**Instructions for the task**
Each entry below is to be copied verbatim.
**********
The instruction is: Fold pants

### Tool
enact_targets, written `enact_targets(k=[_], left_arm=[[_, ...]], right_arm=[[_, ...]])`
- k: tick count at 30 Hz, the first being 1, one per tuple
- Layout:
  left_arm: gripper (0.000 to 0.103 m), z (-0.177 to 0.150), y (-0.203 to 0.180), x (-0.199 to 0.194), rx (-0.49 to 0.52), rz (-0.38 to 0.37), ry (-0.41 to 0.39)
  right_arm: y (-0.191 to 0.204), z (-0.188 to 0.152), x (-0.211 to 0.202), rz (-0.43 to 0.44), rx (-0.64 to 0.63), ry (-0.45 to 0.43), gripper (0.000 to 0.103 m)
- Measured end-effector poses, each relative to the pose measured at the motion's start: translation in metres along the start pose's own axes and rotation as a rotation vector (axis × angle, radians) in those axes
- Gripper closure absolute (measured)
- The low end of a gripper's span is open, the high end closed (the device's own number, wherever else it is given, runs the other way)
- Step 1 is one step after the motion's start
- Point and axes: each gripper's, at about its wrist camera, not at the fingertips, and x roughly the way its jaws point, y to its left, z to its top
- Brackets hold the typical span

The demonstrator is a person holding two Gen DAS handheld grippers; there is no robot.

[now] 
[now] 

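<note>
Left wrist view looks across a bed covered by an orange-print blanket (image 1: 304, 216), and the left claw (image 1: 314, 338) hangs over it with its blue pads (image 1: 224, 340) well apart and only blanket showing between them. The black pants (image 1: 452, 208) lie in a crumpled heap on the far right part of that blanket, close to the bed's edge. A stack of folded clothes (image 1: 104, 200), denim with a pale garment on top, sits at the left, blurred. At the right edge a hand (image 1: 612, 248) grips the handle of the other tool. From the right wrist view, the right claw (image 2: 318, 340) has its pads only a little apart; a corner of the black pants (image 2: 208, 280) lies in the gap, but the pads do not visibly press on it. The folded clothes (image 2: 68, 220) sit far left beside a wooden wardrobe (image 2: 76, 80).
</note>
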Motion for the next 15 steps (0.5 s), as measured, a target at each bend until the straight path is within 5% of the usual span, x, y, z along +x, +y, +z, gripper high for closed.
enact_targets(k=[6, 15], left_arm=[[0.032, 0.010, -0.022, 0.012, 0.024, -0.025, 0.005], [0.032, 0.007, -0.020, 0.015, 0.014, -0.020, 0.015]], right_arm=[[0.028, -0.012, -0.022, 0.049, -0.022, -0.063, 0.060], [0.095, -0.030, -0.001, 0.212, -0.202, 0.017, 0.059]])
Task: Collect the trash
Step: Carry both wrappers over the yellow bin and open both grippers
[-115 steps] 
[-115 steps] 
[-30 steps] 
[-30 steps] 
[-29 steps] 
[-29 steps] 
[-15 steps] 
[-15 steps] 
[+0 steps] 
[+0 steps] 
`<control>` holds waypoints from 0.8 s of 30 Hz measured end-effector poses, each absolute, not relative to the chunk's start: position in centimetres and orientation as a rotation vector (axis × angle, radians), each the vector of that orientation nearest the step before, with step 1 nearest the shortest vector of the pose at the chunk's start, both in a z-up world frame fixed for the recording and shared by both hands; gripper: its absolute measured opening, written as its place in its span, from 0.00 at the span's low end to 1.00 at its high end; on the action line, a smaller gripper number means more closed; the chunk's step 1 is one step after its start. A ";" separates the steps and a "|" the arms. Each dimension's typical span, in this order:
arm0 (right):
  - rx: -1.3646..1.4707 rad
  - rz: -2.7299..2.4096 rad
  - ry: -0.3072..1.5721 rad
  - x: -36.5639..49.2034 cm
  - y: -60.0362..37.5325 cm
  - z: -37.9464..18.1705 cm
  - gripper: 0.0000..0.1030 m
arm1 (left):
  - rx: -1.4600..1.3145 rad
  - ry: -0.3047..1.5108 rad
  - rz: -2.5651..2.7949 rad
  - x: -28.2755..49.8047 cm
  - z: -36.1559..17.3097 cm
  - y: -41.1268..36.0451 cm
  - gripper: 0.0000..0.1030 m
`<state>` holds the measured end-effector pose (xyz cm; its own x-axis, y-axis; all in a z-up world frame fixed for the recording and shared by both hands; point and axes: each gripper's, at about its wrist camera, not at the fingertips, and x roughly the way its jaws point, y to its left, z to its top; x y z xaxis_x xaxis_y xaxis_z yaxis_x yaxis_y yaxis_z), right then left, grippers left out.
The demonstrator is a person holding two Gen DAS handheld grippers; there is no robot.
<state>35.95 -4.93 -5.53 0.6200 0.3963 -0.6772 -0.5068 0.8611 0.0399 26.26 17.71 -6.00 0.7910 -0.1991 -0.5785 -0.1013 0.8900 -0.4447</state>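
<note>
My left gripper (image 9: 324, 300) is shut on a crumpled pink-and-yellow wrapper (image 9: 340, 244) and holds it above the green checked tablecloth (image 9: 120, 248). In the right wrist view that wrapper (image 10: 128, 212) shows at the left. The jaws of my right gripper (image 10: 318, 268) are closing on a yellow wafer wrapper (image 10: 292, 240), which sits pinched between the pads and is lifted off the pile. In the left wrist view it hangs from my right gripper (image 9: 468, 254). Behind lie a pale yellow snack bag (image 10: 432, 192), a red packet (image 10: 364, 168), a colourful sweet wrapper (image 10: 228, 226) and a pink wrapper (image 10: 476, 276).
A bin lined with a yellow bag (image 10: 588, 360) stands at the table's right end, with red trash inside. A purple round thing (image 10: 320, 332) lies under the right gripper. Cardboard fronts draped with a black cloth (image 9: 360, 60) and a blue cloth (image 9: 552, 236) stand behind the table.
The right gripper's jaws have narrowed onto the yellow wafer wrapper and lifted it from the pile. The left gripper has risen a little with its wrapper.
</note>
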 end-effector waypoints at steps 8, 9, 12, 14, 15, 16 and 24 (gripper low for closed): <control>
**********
**Finished exercise**
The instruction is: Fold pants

### Tool
enact_targets, written `enact_targets(k=[_], left_arm=[[_, ...]], right_arm=[[_, ...]])`
- k: tick count at 30 Hz, the first being 1, one per tuple
- Layout:
  left_arm: gripper (0.000 to 0.103 m), z (-0.177 to 0.150), y (-0.203 to 0.180), x (-0.199 to 0.194), rx (-0.49 to 0.52), rz (-0.38 to 0.37), ry (-0.41 to 0.39)
  right_arm: y (-0.191 to 0.204), z (-0.188 to 0.152), x (-0.211 to 0.202), rz (-0.43 to 0.44), rx (-0.64 to 0.63), ry (-0.45 to 0.43), gripper (0.000 to 0.103 m)
- Measured end-effector poses, each relative to the pose measured at the motion's start: translation in metres along the start pose's own axes and rotation as a rotation vector (axis × angle, radians) in those axes
- Gripper closure absolute (measured)
- The low end of a gripper's span is open, the high end closed (the device's own number, wherever else it is given, runs the other way)
- Step 1 is one step after the motion's start
- Point and axes: each gripper's, at about its wrist camera, not at the fingertips, and x roughly the way its jaws point, y to its left, z to its top
- Brackets hold the typical span

The demonstrator is a person holding two Gen DAS handheld grippers; there is no robot.

[now] 
[now] 

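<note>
Left wrist view looks across a bed covered by an orange-print blanket (image 1: 304, 216), and the left claw (image 1: 314, 338) hangs over it with its blue pads (image 1: 224, 340) well apart and only blanket showing between them. The black pants (image 1: 452, 208) lie in a crumpled heap on the far right part of that blanket, close to the bed's edge. A stack of folded clothes (image 1: 104, 200), denim with a pale garment on top, sits at the left, blurred. At the right edge a hand (image 1: 612, 248) grips the handle of the other tool. From the right wrist view, the right claw (image 2: 318, 340) has its pads only a little apart; a corner of the black pants (image 2: 208, 280) lies in the gap, but the pads do not visibly press on it. The folded clothes (image 2: 68, 220) sit far left beside a wooden wardrobe (image 2: 76, 80).
</note>
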Motion for the next 15 steps (0.5 s), as measured, a target at each bend until the straight path is within 5% of the usual span, x, y, z along +x, +y, +z, gripper high for closed.
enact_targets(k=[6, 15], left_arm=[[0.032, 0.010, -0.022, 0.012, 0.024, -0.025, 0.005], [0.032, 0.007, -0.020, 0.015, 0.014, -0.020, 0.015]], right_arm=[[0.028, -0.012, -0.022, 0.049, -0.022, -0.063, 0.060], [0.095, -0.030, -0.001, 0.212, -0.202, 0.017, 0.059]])
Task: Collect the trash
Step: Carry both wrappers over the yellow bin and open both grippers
[-115 steps] 
[-115 steps] 
[-30 steps] 
[-30 steps] 
[-29 steps] 
[-29 steps] 
[-15 steps] 
[-15 steps] 
[+0 steps] 
[+0 steps] 
`<control>` holds waypoints from 0.8 s of 30 Hz measured end-effector poses, each absolute, not relative to the chunk's start: position in centimetres and orientation as a rotation vector (axis × angle, radians), each the vector of that orientation nearest the step before, with step 1 nearest the shortest vector of the pose at the chunk's start, both in a z-up world frame fixed for the recording and shared by both hands; gripper: its absolute measured opening, written as its place in its span, from 0.00 at the span's low end to 1.00 at its high end; on the action line, a smaller gripper number means more closed; the chunk's step 1 is one step after its start. A ";" separates the steps and a "|" the arms. Each dimension's typical span, in this order:
arm0 (right):
  - rx: -1.3646..1.4707 rad
  - rz: -2.7299..2.4096 rad
  - ry: -0.3072..1.5721 rad
  - x: -36.5639..49.2034 cm
  - y: -60.0362..37.5325 cm
  - z: -37.9464..18.1705 cm
  - gripper: 0.0000..0.1030 m
arm1 (left):
  - rx: -1.4600..1.3145 rad
  - ry: -0.3047..1.5108 rad
  - rz: -2.5651..2.7949 rad
  - x: -28.2755..49.8047 cm
  - z: -36.1559..17.3097 cm
  - y: -41.1268..36.0451 cm
  - gripper: 0.0000..0.1030 m
`<state>` holds the measured end-effector pose (xyz cm; its own x-axis, y-axis; all in a z-up world frame fixed for the recording and shared by both hands; point and axes: each gripper's, at about its wrist camera, not at the fingertips, and x roughly the way its jaws point, y to its left, z to its top; x y z xaxis_x xaxis_y xaxis_z yaxis_x yaxis_y yaxis_z), right then left, grippers left out.
The demonstrator is a person holding two Gen DAS handheld grippers; there is no robot.
<state>35.95 -4.93 -5.53 0.6200 0.3963 -0.6772 -0.5068 0.8611 0.0399 26.26 17.71 -6.00 0.7910 -0.1991 -0.5785 -0.1013 0.8900 -0.4447</state>
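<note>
My left gripper (image 9: 324, 300) is shut on a crumpled pink-and-yellow wrapper (image 9: 340, 244) and holds it above the green checked tablecloth (image 9: 120, 248). In the right wrist view that wrapper (image 10: 128, 212) shows at the left. The jaws of my right gripper (image 10: 318, 268) are closing on a yellow wafer wrapper (image 10: 292, 240), which sits pinched between the pads and is lifted off the pile. In the left wrist view it hangs from my right gripper (image 9: 468, 254). Behind lie a pale yellow snack bag (image 10: 432, 192), a red packet (image 10: 364, 168), a colourful sweet wrapper (image 10: 228, 226) and a pink wrapper (image 10: 476, 276).
A bin lined with a yellow bag (image 10: 588, 360) stands at the table's right end, with red trash inside. A purple round thing (image 10: 320, 332) lies under the right gripper. Cardboard fronts draped with a black cloth (image 9: 360, 60) and a blue cloth (image 9: 552, 236) stand behind the table.
The right gripper's jaws have narrowed onto the yellow wafer wrapper and lifted it from the pile. The left gripper has risen a little with its wrapper.
</note>
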 end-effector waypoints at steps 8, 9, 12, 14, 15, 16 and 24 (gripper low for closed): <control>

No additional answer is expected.